Andreessen Horowitz announces its own news medium – digital


On February 19, 1996, America saw Marc Andreessen sitting barefoot on a throne. The then 24-year-old entrepreneur laughed from the cover picture of TimeMagazine. He built the Netscape browser and made the Internet accessible to the masses. Time staged him as a prototype of the digital millionaire.

Today Andreessen no longer needs the media. He and his business partner Ben Horowitz are something like the super capitalists of the high-tech era from California. Your Andreessen Horowitz venture capital fund is known for making bets that pay off. His early investments in Skype, Instagram and Airbnb are considered strokes of genius, holding interests in hundreds of technology companies. Its name is abbreviated to the number of letters between the first and the last: a16z.

Combo for the media
Andreesen and Horowitz

Ben Horowitz (left) and Marc Andreessen invested in important tech companies early on; their fund is called a16z.

(Photo: Bloomberg (2))

The new project by Andreessen Horowitz shows that people increasingly want to remain undisturbed in Silicon Valley: a separate news medium that spreads the a16z view of the world. Not skepticism, but “rational optimism” about technology should prevail there, according to the announcement. A16z bought Maggie Leung, former editor of CNN, as editor-in-chief. The major investor already maintains a network of blogs and podcasts, and now he wants to become the leading medium for his entire industry.
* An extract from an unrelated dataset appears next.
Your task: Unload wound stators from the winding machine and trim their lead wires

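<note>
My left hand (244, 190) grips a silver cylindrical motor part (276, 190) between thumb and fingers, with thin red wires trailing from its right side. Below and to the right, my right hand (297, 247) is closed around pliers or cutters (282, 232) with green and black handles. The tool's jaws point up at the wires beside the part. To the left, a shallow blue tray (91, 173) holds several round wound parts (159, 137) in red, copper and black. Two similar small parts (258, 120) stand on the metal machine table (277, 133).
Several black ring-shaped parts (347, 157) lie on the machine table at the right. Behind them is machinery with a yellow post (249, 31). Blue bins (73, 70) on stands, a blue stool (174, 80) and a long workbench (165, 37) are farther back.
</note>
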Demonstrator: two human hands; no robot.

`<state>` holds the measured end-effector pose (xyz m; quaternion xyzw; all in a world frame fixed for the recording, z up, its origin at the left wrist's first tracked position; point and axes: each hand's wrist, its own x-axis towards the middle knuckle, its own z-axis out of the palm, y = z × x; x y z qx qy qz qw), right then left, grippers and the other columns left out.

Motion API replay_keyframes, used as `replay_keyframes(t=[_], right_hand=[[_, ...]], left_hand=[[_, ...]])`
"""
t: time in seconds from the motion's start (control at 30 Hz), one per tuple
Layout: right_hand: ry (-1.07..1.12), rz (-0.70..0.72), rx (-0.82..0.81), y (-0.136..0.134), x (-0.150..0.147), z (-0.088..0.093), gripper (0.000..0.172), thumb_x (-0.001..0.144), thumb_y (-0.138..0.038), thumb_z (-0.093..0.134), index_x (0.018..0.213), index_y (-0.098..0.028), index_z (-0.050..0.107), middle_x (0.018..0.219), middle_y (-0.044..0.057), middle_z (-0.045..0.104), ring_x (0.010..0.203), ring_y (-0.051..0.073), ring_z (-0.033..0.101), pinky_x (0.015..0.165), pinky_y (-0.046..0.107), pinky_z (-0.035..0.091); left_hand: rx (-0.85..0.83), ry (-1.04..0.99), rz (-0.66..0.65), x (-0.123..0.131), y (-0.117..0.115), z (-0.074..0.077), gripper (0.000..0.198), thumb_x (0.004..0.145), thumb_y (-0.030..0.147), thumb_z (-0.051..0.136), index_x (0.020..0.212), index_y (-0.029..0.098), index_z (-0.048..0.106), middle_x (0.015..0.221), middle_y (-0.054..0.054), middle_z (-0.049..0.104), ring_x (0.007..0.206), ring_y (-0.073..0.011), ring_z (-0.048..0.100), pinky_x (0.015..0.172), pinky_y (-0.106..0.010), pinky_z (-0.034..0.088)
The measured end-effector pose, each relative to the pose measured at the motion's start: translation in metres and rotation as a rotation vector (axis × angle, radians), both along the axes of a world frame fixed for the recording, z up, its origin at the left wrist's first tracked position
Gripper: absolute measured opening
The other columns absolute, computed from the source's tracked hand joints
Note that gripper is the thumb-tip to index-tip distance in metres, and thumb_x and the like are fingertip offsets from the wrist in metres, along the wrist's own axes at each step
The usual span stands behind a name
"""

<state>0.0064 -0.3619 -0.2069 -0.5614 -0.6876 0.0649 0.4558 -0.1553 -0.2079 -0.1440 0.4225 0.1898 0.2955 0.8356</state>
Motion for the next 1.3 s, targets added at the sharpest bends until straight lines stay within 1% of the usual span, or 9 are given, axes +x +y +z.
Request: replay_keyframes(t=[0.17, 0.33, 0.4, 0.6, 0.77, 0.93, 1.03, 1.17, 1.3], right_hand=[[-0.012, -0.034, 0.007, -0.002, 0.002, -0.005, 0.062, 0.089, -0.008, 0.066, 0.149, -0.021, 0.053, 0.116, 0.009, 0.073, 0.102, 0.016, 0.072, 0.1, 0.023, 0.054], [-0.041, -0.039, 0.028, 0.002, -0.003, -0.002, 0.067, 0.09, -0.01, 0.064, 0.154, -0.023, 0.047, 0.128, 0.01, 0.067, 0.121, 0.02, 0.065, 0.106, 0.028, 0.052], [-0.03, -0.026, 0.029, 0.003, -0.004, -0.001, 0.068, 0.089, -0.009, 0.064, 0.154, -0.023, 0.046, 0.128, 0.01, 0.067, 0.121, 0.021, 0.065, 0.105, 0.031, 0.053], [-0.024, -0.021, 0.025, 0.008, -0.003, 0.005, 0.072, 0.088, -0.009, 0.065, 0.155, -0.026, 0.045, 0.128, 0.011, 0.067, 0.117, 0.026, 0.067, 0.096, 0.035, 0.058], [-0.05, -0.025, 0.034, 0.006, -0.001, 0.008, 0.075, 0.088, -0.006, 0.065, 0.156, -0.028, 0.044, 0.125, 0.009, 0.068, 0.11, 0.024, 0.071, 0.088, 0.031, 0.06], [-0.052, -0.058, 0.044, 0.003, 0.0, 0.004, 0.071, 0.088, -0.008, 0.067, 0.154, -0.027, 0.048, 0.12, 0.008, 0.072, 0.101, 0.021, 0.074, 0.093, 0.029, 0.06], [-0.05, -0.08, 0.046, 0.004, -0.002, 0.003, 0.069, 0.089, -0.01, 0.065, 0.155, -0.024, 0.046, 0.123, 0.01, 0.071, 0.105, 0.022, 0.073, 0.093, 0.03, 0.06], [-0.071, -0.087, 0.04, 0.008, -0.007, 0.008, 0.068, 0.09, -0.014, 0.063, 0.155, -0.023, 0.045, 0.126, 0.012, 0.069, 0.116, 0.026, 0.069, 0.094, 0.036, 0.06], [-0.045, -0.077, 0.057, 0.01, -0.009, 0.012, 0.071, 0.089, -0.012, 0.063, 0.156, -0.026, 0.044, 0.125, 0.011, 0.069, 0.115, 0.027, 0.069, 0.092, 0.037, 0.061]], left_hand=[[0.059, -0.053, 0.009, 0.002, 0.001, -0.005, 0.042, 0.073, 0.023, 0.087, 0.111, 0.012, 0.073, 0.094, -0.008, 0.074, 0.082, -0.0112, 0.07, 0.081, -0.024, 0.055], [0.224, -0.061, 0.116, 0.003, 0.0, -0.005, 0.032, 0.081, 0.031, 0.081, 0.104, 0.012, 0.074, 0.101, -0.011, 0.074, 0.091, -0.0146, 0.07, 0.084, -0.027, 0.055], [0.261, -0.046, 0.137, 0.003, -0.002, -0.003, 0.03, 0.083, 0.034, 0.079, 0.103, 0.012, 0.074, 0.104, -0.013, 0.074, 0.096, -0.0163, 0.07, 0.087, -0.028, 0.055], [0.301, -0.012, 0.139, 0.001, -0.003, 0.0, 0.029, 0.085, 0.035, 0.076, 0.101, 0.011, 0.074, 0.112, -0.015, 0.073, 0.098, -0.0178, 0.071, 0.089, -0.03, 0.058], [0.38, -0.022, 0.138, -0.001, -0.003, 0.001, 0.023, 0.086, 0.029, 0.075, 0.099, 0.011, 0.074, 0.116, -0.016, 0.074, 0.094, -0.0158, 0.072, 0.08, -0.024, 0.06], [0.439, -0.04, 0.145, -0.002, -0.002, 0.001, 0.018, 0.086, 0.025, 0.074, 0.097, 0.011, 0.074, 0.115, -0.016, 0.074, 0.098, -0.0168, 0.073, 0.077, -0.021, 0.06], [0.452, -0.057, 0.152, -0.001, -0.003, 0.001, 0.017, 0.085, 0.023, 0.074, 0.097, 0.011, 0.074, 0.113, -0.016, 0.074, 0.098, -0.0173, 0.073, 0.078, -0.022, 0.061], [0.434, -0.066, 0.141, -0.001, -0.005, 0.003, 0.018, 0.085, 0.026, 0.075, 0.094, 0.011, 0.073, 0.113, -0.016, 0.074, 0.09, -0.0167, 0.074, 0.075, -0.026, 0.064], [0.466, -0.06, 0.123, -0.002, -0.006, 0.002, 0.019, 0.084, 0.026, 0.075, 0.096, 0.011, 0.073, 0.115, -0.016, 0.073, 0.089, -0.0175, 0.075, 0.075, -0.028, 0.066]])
Many in the industry feel vindicated in their belief that the media is out to get them

The frustration of critical media runs deep for some in the Valley. For a long time one could rely on benevolent reporting from Andreessens Time-Cover picture to the intoxicating reporting on Steve Jobs’ staged product presentations. Now reporters take a closer look and find: disinformation, monopoly structures, mass surveillance. The debate about the social consequences of digital technology is raging.

Investor Balaji Srinivasan set the tone for the counter-propaganda last year: journalists would report in a distorted manner anyway. His announcement: “go direct” – the messages of the industry should get across to the people without critical research or context. Inquiries from Times-Journalists should be ignored. It reminds some of Donald Trump: people simply don’t talk to reporters anymore. Ben Horowitz from a16z declined an interview request from SZ, and so are many reporters in Silicon Valley.

Maggie Leung is to become editor-in-chief of a16z’s new news medium, she was previously an editor at CNN and the Washington Post.

(Photo: Nerdwallet)

It also fits that Marc Andreessen blocked many reporters on the Clubhouse audio chat platform, such as Taylor Lorenz from the New York Times criticized. As a result, the journalists are locked out when Andreessen chats with Mark Zuckerberg, for example. A16z has put twelve million dollars in Clubhouse.

How unforgiving parts of the industry and the Times face each other showed up at the weekend. The newspaper published an article by its reporter, Cade Metz, on the “Slate Star Codex” blog, which is popular among the elite of investors. Metz insinuated with rather poor evidence that the author and reader of the blog were close to reactionary thinking. He had also threatened the blogger, who was writing under a pseudonym, to publish his real name. Then he switched off his blog. Now many in the industry feel vindicated in their belief that the media are out to get them. You’d better send it directly.

At a16z you start with that. In the future, digital capitalism will make its own news.